In order to have a directive beam of sound emanating from a direct radiator, the effective surface area which emits, must be large, relative the specific frequency desired to be directed/focused. The energy is dispersed across the diaphragm from an essentially infinite number of points, essentially in-phase. If you move off the direct axis to a point at which a vector path can be drawn, and the difference is significant in relation the wavelength of a given frequency, eventually at a point the emitted energy will meet a points where it is out of phase with each other, thus cancelling itself effectively. Therefor in that case, it can said to be directive. But the wavelengths in even the upper midrange, are considerable in size, relative to the drivers used in car audio for that purpose. The ultrasonic transducers I mentioned, because the actual emmited frequencies are very high in frequency(ultra-sonic), they are easily controllable in direction with relatively small panel sizes. The ultra-sonic frequencies are combined at the termination point(ear, microphone, whatever is within the path) to create the audible content.
Originally Posted by WmAx
Remember, the soundfield must have identical reflection time direct vs. reflect, and equal amplitude vs. frequency, at the ear positions.
You have:
-direct sound emitted by transducer(s)
-reflected sound(s) from surface(s)
-reflection time(s) associated with the reflected sound(s)

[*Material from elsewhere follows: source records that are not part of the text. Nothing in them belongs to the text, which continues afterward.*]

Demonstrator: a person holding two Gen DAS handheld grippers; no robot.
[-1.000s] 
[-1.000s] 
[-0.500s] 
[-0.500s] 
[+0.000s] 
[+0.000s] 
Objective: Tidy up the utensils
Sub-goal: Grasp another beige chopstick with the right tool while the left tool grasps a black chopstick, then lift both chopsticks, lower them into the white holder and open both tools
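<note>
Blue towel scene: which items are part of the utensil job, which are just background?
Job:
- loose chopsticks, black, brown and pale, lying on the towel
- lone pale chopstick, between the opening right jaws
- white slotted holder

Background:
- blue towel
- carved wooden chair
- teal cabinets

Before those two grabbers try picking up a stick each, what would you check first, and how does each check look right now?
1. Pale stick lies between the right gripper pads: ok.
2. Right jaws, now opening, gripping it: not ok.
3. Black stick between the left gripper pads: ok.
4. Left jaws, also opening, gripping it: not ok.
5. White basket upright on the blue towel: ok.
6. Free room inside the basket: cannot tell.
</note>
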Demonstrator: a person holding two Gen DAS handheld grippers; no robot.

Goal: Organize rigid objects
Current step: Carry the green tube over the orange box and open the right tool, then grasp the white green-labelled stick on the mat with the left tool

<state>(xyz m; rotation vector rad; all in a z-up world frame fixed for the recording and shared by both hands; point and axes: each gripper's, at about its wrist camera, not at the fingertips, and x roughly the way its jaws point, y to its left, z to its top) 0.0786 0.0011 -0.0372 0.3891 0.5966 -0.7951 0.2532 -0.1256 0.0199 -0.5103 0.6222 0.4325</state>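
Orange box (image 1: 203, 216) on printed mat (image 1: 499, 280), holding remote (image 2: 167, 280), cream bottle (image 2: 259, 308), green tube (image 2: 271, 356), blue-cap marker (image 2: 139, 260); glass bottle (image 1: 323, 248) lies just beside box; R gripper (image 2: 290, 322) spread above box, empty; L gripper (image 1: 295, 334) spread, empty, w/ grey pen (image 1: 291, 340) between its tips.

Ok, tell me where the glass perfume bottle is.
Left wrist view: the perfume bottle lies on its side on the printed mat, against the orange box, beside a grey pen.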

The reflected properties of L vs. R channels will be considerably different, even IF you managed to achieve identical on axis sound. The reflections, especially, on the L channel(if you are in driver seat) will be considerably negative in attribute. The L channel in particular will suffer from having a strong direct sound arriving at ear, and that sound bouncing off the window from 1” give or take a little, then bouncing back to your ear again. Because of the relative short pathlength, this will be relatively high in amplitude. The R channel will not have this very close reflected panel(window) to cause this effect.
Originally Posted by WmAx
If you equalized the frequency response here using head mounted stereo binaural microphones(you'd have to E.Q. each channel assymetrically on L vs. R, due to the very different angles to ear pinna of each channel in this seating position), it would not do anything for the destructive reflection times of left soundfield.

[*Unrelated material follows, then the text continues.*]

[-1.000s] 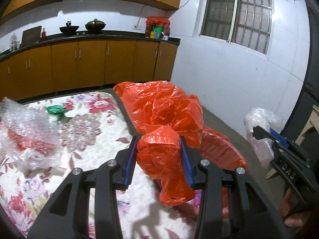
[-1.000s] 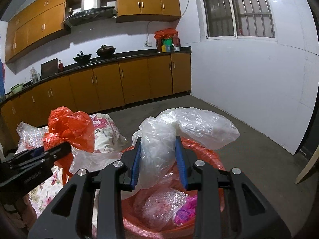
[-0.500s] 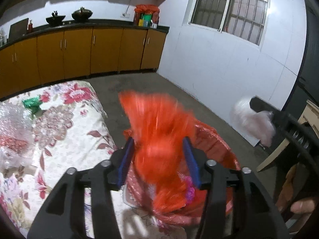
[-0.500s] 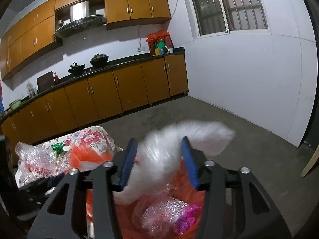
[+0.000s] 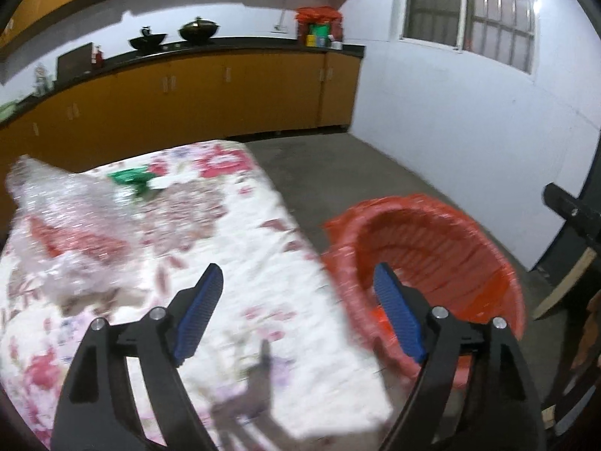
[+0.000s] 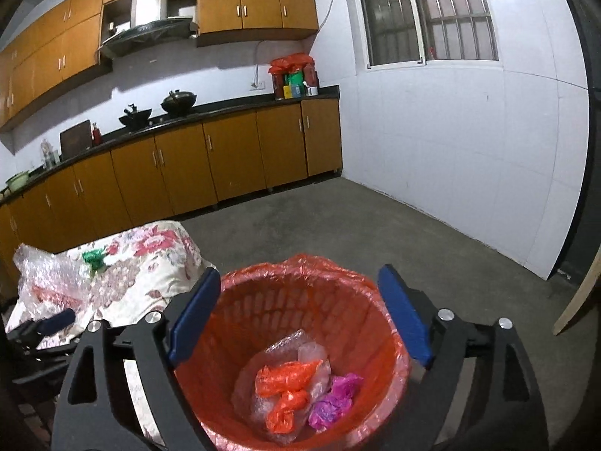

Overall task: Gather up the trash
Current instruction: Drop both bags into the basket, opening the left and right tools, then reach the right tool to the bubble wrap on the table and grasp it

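While both grippers' jaws gape empty, the orange bag lies diagonally in the bin.

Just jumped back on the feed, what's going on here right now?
Trash collection is midway. Both tongs are open and hold nothing: the right tongs hang over the red bin, which holds an orange bag, clear plastic and a purple wrapper. The left tongs point at the edge of the floral table, where a bubble wrap bundle and a green wrapper lie uncollected.
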`<state>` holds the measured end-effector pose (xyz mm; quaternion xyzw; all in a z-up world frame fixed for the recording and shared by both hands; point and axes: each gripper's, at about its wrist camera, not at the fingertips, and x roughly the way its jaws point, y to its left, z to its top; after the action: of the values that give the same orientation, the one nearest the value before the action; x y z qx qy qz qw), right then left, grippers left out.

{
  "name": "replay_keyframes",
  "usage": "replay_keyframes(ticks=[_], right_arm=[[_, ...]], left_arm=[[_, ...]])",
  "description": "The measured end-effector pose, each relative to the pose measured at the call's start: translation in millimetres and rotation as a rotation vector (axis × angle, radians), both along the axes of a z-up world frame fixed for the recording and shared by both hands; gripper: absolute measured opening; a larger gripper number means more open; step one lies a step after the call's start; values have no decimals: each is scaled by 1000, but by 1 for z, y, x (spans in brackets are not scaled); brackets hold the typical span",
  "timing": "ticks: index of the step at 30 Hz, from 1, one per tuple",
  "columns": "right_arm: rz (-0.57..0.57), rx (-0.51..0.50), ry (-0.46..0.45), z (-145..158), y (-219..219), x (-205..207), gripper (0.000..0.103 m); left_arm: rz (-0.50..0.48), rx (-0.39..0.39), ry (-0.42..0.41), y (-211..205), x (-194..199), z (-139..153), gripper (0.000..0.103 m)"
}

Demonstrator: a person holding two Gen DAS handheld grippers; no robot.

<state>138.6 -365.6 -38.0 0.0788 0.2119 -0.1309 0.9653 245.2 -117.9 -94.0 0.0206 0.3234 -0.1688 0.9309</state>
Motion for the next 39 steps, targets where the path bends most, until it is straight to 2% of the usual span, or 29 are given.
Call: replay_keyframes(ticks=[9, 14, 21, 29, 34, 39], right_arm=[[94, -23, 38, -7, 40, 10, 86], [188, -9, 59, -10, 74, 23, 86], [396, -14, 59, -4, 147, 50, 81], [651, 43, 68, 4, 254, 96, 71], [757, 39, 61, 7, 318, 116, 70], [807, 39, 78, 6, 373, 139, 61]], left_arm=[[157, 93, -50, 75, -16, -6, 82], [261, 104, -48, 122, -20, -8, 82], [419, 78, -46, 184, -24, -8, 82], [594, 25, -60, 254, -44, -2, 82], [676, -6, -51, 293, -57, -3, 82], [732, -26, -54, 322, -68, -2, 82]])
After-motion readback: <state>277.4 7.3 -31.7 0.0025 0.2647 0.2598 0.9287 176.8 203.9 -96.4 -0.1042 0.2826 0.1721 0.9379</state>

A binaural microphone is one that mounts just inside the ear canal. This is required for your application of assisting in ideal response, because the ear structure is a dynamic filtering device(this is part of how it senses direction, etc.). The ear will modify high frequency response transfer function relative to the angle of direct sound arrival. Since the L channel will be almost directly in front of you, and R channel will to the distant right at a significant angle, then the only way to accurately compensate for this difference would be making measurements using binaural microphones and adjusting E.Q. to compensate to achieve a symmetrical response curve to each side of the head. This will not compensate for the reflected time difference.
Originally Posted by WmAx
In a home environment, you can effect directive(down through most of the midrange) speakers using direct radiators due to it being practical to have large size speakers in this environment.
An electrostatic loudspeaker has a very large size diaphragm. As I detailed earlier about how this basicly works to direct soundwaves, I don’t need to explain that part again. Obviously, it is not a problem to have a 16” wide(or larger) ESL panel in a home audio environment.
Originally Posted by WmAx
But, since the direct vs. reflected pathlengths are long enough from speaker to walls, etc.; the reflections(as long as they are roughly equivalent in frequency spectrum distribution vs. direct sound) can be beneficial in this environment, since they would be interpreted as ambience, not interference, at time differences of approx. >5ms, <20ms. A symmetrical soundfield for L and R channels, including reflection times and frequency vs. amplitude response are not a problem either.
The human ear roughly begins to sense a direct vs. reflected sound signal(of the same original signal) as ambience effect when it is equal to around 5ms(roughly 4’ in distance). Significantly shorter time difference is interpreted as negative -- a muddy type effect that hurts sound quality. The proper proportion of sufficiently delayed signals reflected from the wall(s) act like phantom sound sources. This contributes to a perceived diffused soundfield, so far as the human hearing mechanism is concerned.
-Chris